Afterpay chief executive Nick Molnar and executive Anthony Eisen rushed to assure the committee that the vast bulk of its revenue comes from the retailers who have adopted the product in their tens of thousands; just over 20 per cent of revenue comes from late fees collected from consumers.
But given the focus of the committee, and a report released last month by the Australian Securities and Investments Commission that suggested as many as one in six consumers have experienced some type of problem due to a buy now, pay later arrangement, the committee probed – albeit a little limply – on whether Afterpay needs to do more around responsible lending.
Because they don’t charge interest, buy now, pay later providers are not subject to the National Credit Act, they don’t need to hold a credit licence and they don’t need to comply with responsible lending arrangements, such as verifying income and checking existing debts held by consumers.
Zip co-founder Larry Diamond, whose firm also has a business that provides more traditional credit products, said he was prepared to extend a level of responsible lending checks to buy now, pay later arrangements. Rebecca James, the new chief executive of FlexiGroup, which has been providing buy now, pay later products for decades, is in a similar boat – verification processes from one part of her business could be adapted for buy now, pay later products.
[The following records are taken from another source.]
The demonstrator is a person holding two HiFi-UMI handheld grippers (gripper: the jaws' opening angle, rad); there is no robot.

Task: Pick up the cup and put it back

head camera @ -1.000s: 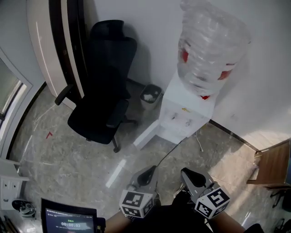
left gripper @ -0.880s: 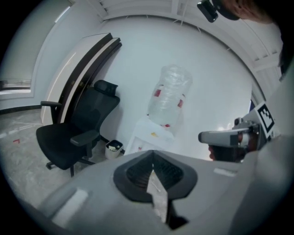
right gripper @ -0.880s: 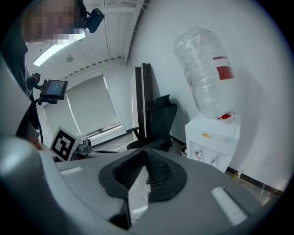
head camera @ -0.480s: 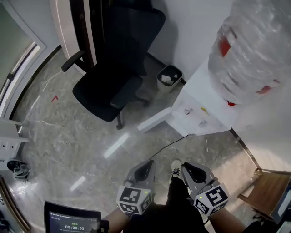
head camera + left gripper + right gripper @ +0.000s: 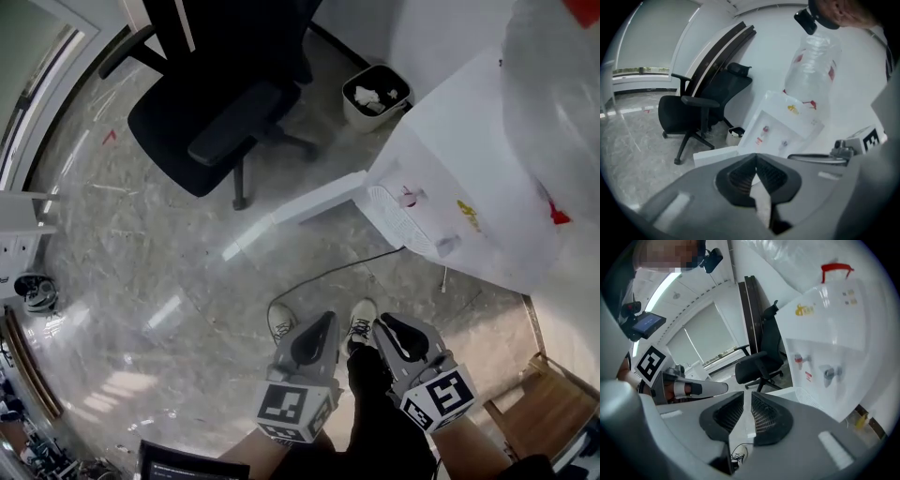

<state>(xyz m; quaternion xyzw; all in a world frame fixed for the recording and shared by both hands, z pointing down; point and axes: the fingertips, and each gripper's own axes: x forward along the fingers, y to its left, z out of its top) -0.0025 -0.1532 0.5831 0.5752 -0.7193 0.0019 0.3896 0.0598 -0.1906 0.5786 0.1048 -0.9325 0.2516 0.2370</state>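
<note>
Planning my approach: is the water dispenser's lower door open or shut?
Open: the white door stands swung out from the water dispenser over the floor.

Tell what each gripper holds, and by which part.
Nothing. The left gripper is shut and empty; the right gripper has just been opening its jaws, with nothing between them.

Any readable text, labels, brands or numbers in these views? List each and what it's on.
Nothing reads clearly.
Yellow logo on the dispenser: blurred.
Red sticker on the dispenser front: too small.
Red labels on the bottle: blurred.
Cubes: square markers only, no words.
Screen: too small.
</note>
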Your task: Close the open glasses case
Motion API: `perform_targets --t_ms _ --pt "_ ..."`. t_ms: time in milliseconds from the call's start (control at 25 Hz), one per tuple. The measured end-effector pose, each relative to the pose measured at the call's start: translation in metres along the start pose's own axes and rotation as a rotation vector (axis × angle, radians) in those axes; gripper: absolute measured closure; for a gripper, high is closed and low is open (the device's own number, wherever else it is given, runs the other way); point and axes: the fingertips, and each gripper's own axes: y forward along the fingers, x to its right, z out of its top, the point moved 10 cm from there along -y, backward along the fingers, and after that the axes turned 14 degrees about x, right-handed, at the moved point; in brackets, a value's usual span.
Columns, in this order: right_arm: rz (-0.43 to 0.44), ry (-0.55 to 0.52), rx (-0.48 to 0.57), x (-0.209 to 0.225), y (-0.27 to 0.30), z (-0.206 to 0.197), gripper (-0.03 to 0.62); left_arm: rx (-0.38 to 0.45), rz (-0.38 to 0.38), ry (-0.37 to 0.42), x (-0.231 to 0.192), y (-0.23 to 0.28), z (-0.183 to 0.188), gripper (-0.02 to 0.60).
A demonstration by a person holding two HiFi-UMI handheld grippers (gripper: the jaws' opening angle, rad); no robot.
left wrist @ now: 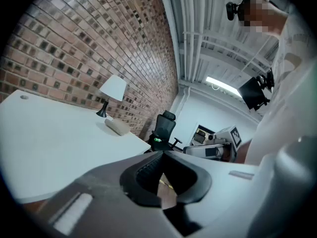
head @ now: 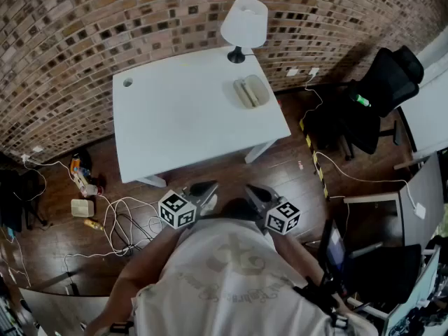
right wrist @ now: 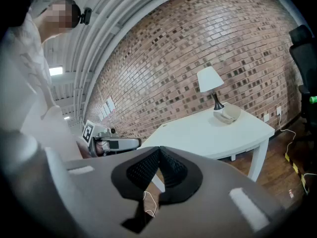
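Case [head: 250,92]: open, upper centre-right, on tabletop [head: 182,117] beside lamp [head: 244,23].
Left claw [head: 204,187]: pressed together, empty, lower centre.
Right claw [head: 256,190]: likewise; likely both idle because the reach is not begun.

Head view: glasses case [head: 250,92] too small to tell whether anything lies inside. Person's torso [head: 231,278] covers the rear of the left tongs [head: 205,187] and right tongs [head: 256,192]; hands out of sight. Left gripper view: case is a pale blur near the lamp [left wrist: 112,90] foot, lid position unreadable; the tongs' body hides the table [left wrist: 44,138] near edge. Right gripper view: office chair [right wrist: 304,53] cut off at the right edge; case interior unresolved.
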Motion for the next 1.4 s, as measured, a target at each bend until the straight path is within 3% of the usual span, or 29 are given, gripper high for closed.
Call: perform_targets --t_ms 200,480,760,920,1160,1400 --pt "0.042 0.027 -0.003 0.006 0.017 -0.009 0.586 -0.014 0.068 -0.002 -0.01 -0.013 -0.009 0.577" --pt "0.003 0.04 0.03 0.033 0.014 -0.003 0.586 -0.038 0.059 0.023 -0.022 0.015 0.004 0.577" --pt "-0.074 0.115 0.091 0.091 -0.013 0.024 0.586 -0.063 -0.013 0.016 -0.018 0.094 0.009 0.577" --pt "-0.095 0.119 0.072 0.126 -0.03 0.035 0.586 -0.092 -0.004 -0.015 -0.017 0.136 -0.001 0.577" --pt "-0.103 0.137 0.084 0.194 -0.058 0.064 0.586 -0.151 -0.042 0.016 -0.001 0.22 -0.004 0.577" --pt "-0.068 0.164 0.06 0.246 -0.067 0.081 0.586 -0.15 0.006 0.018 -0.002 0.274 -0.003 0.577"
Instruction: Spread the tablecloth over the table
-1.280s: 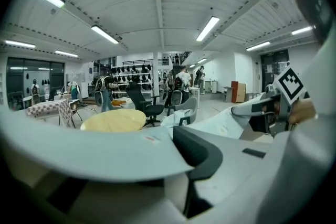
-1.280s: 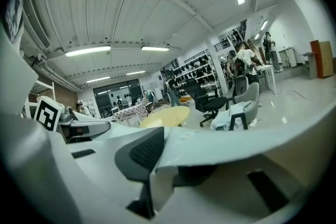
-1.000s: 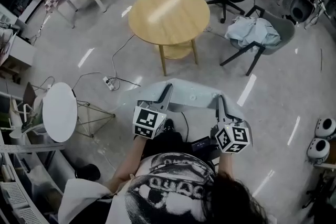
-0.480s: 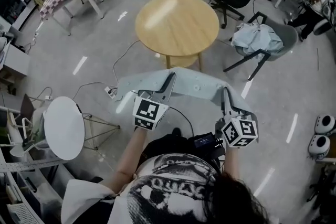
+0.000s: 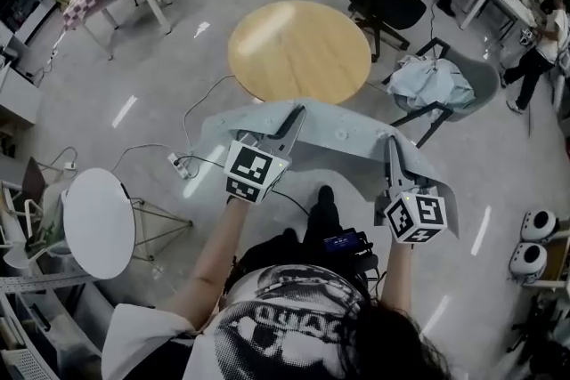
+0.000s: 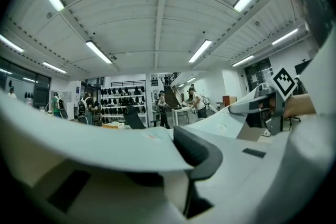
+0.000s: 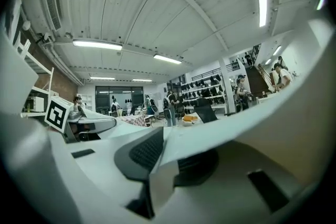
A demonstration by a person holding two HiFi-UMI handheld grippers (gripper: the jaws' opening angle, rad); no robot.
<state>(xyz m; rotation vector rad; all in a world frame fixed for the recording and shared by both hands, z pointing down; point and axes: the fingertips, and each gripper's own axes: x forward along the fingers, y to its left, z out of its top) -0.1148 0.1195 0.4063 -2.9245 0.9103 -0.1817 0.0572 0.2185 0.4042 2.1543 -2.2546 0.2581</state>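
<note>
**Tablecloth carried up to the table's edge**

Since a second ago I've brought the pale grey tablecloth (image 5: 343,131) up and forward. In the head view its far edge now meets the near rim of the round wooden table (image 5: 300,49). It hangs in the air, stretched between both claws. The left gripper (image 5: 297,113) is clamped on one end and the right gripper (image 5: 391,144) on the other, with cloth pinched flat in each pair of jaws. A grey chair (image 5: 485,71) holding heaped fabric (image 5: 427,76) stands right of the table. A small white table (image 5: 98,211) sits to my left.
</note>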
But Zip and Flexi argued that bringing bank-like checks to the buy now, pay later sector would stifle the sector if it put roadblocks in the way of customers accessing credit.
Eisen – quite reasonably in Chanticleer’s view – sees traditional responsible lending checks as overkill, given the average transaction Afterpay underwrites is just $150, the average outstanding balance of customers is $208 and Afterpay’s loss rate is less than 2 per cent of sales.
“To troll through customers’ bank account details, employment history … is probably disproportionate,” he told the hearing.
Afterpay repeated its support for the conclusion in ASIC’s review of the sector: the regulator’s proposed product intervention powers should capture the buy now, pay later providers, but for now at least the National Credit Act doesn’t need to be extended.
Afterpay, Zip and FlexiGroup all want to keep working with ASIC on data collection, monitoring and further reforms.
This seems a sensible course of action, particularly considering the open banking regime will kick in in July, further bolstering the ability of Afterpay to spot potentially vulnerable consumers, according to Eisen and Molnar.
It’s another example of how quickly things are moving in this sector. Technology has created the need for a regulatory response and, with open banking, may mitigate the need for one too.